Ovviamente, anche in questo caso non esistono regole rigide: nessuna di queste situazioni è sempre decisiva in un senso o in un altro. Molte di esse possono essere a seconda dei casi prove di una fallacia dello studio ovvero circostanze strumentalmente predisposte dal contribuente. Ad esempio, la flessione nei versamenti bancari di cui sopra al punto 10) potrebbe essere, a seconda dei casi: a) la conseguenza di minori ricavi; b) il frutto di una manovra di precostituzione delle prove volte a consentire una evasione fiscale prima non realizzata (il contribuente decide di evadere e coerentemente smette di versare parte dei ricavi); c) correlata al fatto che il contribuente continua a versare solo una percentuale dei suoi ricavi ma, mentre prima occultava ricavi in una quota superiore alla soglia degli studi, dopo, essendosi ridotti i ricavi, si trova ad occultare ricavi che lo portano fuori della congruità. Nel caso a) non c’è evasione; nel caso b) c’è evasione solo nel periodo di imposta considerato; nel caso c) c’è sempre stata evasione. Ciò che conta è il prudente apprezzamento di tutte le circostanze del caso. Gli spazi difensivi appaiono però cospicui, in una materia dove conta così nettamente la valutazione del merito delle situazioni. Una volta affermata la natura di presunzioni semplici degli studi di settore, il campo per la esplicazione di tali difese si presenta ampissimo e non ancora adeguatamente sfruttato”.

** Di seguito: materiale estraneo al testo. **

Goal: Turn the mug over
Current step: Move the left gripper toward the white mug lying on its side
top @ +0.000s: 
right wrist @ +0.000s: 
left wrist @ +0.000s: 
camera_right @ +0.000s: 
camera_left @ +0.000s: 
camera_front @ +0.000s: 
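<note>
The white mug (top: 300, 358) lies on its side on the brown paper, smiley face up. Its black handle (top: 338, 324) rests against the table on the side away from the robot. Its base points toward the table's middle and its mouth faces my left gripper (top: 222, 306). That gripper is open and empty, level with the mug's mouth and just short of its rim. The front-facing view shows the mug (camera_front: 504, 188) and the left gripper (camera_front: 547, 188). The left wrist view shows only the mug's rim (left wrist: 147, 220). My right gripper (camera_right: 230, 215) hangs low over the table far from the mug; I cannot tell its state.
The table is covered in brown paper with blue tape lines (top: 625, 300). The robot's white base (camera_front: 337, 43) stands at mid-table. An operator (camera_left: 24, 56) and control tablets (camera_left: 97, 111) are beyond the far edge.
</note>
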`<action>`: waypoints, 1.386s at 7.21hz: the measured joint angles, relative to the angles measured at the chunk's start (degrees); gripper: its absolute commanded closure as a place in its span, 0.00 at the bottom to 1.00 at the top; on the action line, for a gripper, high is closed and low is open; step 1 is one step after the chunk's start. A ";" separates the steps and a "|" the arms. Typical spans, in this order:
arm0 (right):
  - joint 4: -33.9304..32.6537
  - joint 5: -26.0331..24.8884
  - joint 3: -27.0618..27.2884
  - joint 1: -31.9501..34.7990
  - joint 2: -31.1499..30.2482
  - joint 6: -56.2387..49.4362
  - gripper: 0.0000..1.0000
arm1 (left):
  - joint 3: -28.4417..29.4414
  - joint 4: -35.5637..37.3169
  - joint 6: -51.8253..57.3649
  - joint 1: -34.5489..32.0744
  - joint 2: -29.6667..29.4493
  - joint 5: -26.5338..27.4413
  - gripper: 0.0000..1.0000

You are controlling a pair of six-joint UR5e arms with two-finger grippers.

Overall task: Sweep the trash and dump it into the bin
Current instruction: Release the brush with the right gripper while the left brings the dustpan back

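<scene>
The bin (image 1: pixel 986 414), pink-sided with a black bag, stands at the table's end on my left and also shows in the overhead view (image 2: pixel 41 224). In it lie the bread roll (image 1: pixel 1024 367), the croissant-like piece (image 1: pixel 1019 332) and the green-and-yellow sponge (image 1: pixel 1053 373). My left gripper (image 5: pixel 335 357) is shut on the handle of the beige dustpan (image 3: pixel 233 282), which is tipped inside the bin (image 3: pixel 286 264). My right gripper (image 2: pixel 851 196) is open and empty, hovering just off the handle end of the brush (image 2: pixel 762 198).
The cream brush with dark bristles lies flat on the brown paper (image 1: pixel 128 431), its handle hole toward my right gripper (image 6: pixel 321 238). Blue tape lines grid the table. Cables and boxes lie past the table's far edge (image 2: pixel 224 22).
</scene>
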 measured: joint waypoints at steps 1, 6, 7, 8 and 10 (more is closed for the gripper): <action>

Sempre in merito all’onere della prova contraria a carico del contribuente è stato rilevato(10), con specifico riguardo alle affermazioni contenute nelle citate ordinanze n. 14313 e n. 15905 del 2010, che “se gli studi sono presunzioni semplici, esse per definizione non possono determinare una inversione dell’onere della prova in senso tecnico (che consegue solo alle presunzioni legali). La differenza non è solo terminologica, ma pratica e concerne ogni forma di accertamento fondato su presunzioni semplici, non solo quelli fondati su studi di settore. Il contribuente può infatti difendersi da un accertamento fondato su una presunzione semplice facendo, essenzialmente, tre cose (cumulativamente o alternativamente): a) contestare che il ragionamento presuntivo operato sia plausibile in sé; b) contestare che i fattori del contesto conoscitivo assunti dall’Ufficio come base della presunzione (fatto noto) sussistessero nell’assetto allegato dall’Ufficio, contrastando la plausibilità della relativa prova, in sé; c) allegare e provare nuovi elementi del contesto incompatibili o con il fatto noto della presunzione o con il suo risultato”.

 

Note

1) Da D. Deotto, “Prove di svolta sugli studi”, in Il Sole 24 Ore del 16 aprile 2010, pag. 33.

2) Da D. Deotto, “Solo se il fisco prova la pretesa l’onere passa al contribuente”, in Il Sole 24 Ore del 16 aprile 2010, pag. 33.

3) Si veda la nota dell’Ufficio stampa dell’Agenzia pubblicata sul Sole 24 Ore dell’1 settembre 2010, pag. 23.

4) Anche la CTP di Massa Carrara ha affermato, nella sentenza n. 8 del 19 gennaio 2009, che per dimostrare l’illegittimità dell’accertamento basato sugli studi di settore non è sufficiente la generica contestazione del carattere presuntivo di tale metodologia di accertamento.

5) Si trattava, in particolare, del settore tessile del distretto di Prato.

6) Da A. Trevisani, “Il “valore probatorio” degli studi di settore”, in Corr. Trib. n. 42/2010, pag. 3497.

7) Da G. Valcarenghi, “La presunzione semplice va comunque smentita”, in Il Sole 24 Ore dell’11 ottobre 2010, pag. 44.

8) Si veda, al riguardo, la Guida agli studi di settore presente sul sito dell’Agenzia delle entrate.

9) Da A. Marcheselli, “Ancora equivoci e incertezze sulle concrete applicazioni degli studi di settore”, in Corr. Trib. n. 31/2010, pag. 2514.

10) Da A. Marcheselli, “Ancora equivoci e incertezze sulle concrete applicazioni degli studi di settore”, in Corr. Trib. n. 31/2010, pag. 2514.